Já poeta famoso, atraía muita gente à sua sala, especialmente mulheres, que queriam vê-lo falando de literatura e poesia. “Era um fluxo tão grande que, para não incomodar o Lucio Costa, que ficava logo ao lado, acabaram tendo de transferir o arquiteto de sala”, lembra Lygia Martins Costa, colega de repartição de Drummond.
 
O movimento só viria a escassear quando o poeta começou a namorar a chefe da biblioteca, Lygia Fernandes, que respondia diretamente a ele. Eles se mantiveram juntos por trinta anos, até a morte de Drummond. Lygia afugentava suas admiradoras, o que era possível graças à localização da biblioteca, convenientemente colada à sala do poeta. Mais tarde, os móveis dos dois espaços que foram palco do romance acabariam realocados. O Iphan está ainda à procura da mesa de Drummond.

O CACIQUE DO PRÉDIO
Considerado um dos mais talentosos escultores modernistas, Celso Antônio fez a estátua Maternidade sob medida para enfeitar o alto da escada que conduz ao 1º andar do Edifício Capanema. E ali ela ficou até que, num belo dia de 1952, simplesmente desapareceu sem deixar nenhum rastro. O assunto continuava envolto em mistério quando, meses mais tarde, a escultura subitamente surgiu no centro de uma praça na Zona Sul carioca.
Foi aí que a verdade sobre seu sumiço veio à tona. Quem havia mandado remover a obra de Celso Antônio fora Lucio Costa, então chefe da área de arquitetura do Departamento do Patrimônio Histórico, sediado no próprio palácio. O arquiteto não gostava daquela estátua, que considerava rebuscada demais para seus padrões modernistas. Toda vez que dava de cara com ela, incomodava-se. “A obra me desagradava fortemente. Sou muito pacato, pouco disposto a criar caso, mas quando uma coisa me desagrada…”, contou certa vez à sobrinha de Celso Antônio, Leneide Duarte-Plon, autora de uma biografia sobre o tio.
Como arquiteto do prédio, Lucio Costa agia como uma espécie de guardião da área, zelando para que nada ferisse a harmonia que via em seu projeto. Foi ele que doou Maternidade à prefeitura do Rio, que decidiu fincá-la na tal praça onde está ainda hoje. O Iphan negocia agora sua volta ao topo da escada de onde sumiu.

GUERRA PELO ACERVO
No fim de 1943, o ministro Gustavo Capanema escreveu a um marchand americano pedindo cotações de quadros de Van Gogh, Picasso, Miró e Cé­zanne. Queria cobrir as paredes dos gabinetes de seu ministério com os mais proeminentes nomes da vanguarda mundial. Mas, com a ditadura Vargas já em declínio, Capanema não conseguiu dinheiro para levar seu projeto adiante.

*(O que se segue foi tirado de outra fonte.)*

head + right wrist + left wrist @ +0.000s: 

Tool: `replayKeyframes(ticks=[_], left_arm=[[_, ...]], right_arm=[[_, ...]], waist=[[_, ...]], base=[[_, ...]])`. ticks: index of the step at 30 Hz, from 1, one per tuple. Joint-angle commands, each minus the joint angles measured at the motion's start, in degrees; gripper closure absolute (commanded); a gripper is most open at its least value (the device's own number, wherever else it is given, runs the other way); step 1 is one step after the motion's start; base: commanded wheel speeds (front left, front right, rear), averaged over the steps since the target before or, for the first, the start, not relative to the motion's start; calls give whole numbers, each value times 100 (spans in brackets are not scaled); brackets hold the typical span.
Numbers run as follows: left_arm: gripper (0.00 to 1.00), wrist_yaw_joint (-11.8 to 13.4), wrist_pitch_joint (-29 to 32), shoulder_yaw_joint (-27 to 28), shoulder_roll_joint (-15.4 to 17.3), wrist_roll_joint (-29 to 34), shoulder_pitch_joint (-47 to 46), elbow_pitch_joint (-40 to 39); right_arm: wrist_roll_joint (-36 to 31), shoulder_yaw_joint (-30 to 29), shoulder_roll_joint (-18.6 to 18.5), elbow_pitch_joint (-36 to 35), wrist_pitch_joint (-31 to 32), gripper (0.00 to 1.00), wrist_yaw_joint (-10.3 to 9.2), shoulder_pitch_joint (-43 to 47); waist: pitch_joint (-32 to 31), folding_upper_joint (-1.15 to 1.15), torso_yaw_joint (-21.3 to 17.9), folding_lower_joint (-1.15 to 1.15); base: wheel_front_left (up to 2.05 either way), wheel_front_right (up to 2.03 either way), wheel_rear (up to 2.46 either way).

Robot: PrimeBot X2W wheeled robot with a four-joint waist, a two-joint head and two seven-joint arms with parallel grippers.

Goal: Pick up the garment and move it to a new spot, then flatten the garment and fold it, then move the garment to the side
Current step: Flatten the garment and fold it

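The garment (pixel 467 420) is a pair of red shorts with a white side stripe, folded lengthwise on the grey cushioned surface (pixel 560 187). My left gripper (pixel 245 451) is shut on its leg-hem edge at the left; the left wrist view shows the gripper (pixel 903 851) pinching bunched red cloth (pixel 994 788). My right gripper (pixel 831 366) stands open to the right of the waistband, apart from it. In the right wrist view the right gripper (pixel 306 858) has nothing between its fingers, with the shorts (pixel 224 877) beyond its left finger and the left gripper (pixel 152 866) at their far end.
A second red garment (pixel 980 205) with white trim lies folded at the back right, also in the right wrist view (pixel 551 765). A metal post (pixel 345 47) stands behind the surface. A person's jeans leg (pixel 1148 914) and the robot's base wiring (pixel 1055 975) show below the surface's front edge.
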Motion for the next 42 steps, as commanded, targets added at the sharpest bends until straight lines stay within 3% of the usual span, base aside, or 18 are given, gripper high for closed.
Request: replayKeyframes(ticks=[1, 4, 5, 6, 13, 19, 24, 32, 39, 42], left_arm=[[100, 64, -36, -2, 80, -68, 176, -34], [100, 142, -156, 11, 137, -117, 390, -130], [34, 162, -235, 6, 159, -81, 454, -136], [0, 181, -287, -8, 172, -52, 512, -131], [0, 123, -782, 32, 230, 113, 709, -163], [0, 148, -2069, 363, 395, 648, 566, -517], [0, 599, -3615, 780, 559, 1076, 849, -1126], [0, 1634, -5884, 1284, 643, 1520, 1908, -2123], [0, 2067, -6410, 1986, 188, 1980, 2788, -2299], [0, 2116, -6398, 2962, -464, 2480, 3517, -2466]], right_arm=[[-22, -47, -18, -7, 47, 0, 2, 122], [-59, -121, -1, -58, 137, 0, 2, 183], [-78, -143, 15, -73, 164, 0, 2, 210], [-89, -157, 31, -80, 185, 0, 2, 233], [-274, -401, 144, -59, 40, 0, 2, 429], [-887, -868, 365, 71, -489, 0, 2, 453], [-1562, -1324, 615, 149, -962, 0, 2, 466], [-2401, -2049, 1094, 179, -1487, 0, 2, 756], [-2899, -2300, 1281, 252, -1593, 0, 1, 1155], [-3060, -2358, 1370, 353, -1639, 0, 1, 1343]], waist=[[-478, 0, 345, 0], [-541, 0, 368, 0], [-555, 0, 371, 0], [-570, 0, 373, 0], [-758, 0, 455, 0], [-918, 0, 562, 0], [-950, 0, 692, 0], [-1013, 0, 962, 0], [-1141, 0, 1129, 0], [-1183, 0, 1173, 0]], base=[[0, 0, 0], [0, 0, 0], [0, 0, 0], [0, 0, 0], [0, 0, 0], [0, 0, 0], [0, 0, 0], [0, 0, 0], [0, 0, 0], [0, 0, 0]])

E acabou enfeitando as salas com obras de artistas brasileiros então em voga. Encomendou quatro telas a Candido Portinari e, para encorpar o acervo, tomou emprestadas duas obras do Museu Nacional de Belas Artes – Oficinas, de Pancetti, e As Gêmeas, um dos principais retratos de Guignard.
Naquele tempo, era comum que os governantes passassem pelos museus subtraindo-lhes quadros com o propósito de adornar seus escritórios. O Museu Nacional quis expor aquelas telas pelo menos três vezes, sem sucesso, num imbróglio que se arrastou por décadas. Em 1992, finalmente, Oficinas e As Gêmeas retornaram à coleção original.
Mas, recentemente, o Iphan resolveu reavivar a contenda. Voltou à disputa pelas telas alegando serem elas essenciais à recuperação do interior do prédio aos moldes de antes. Os quatro Portinari da era Capanema, raros exemplares da produção em estilo abstrato do artista, repousam até hoje sobre as paredes de gabinetes cujo acesso – até então vetado ao público – será pela primeira vez liberado depois da reforma.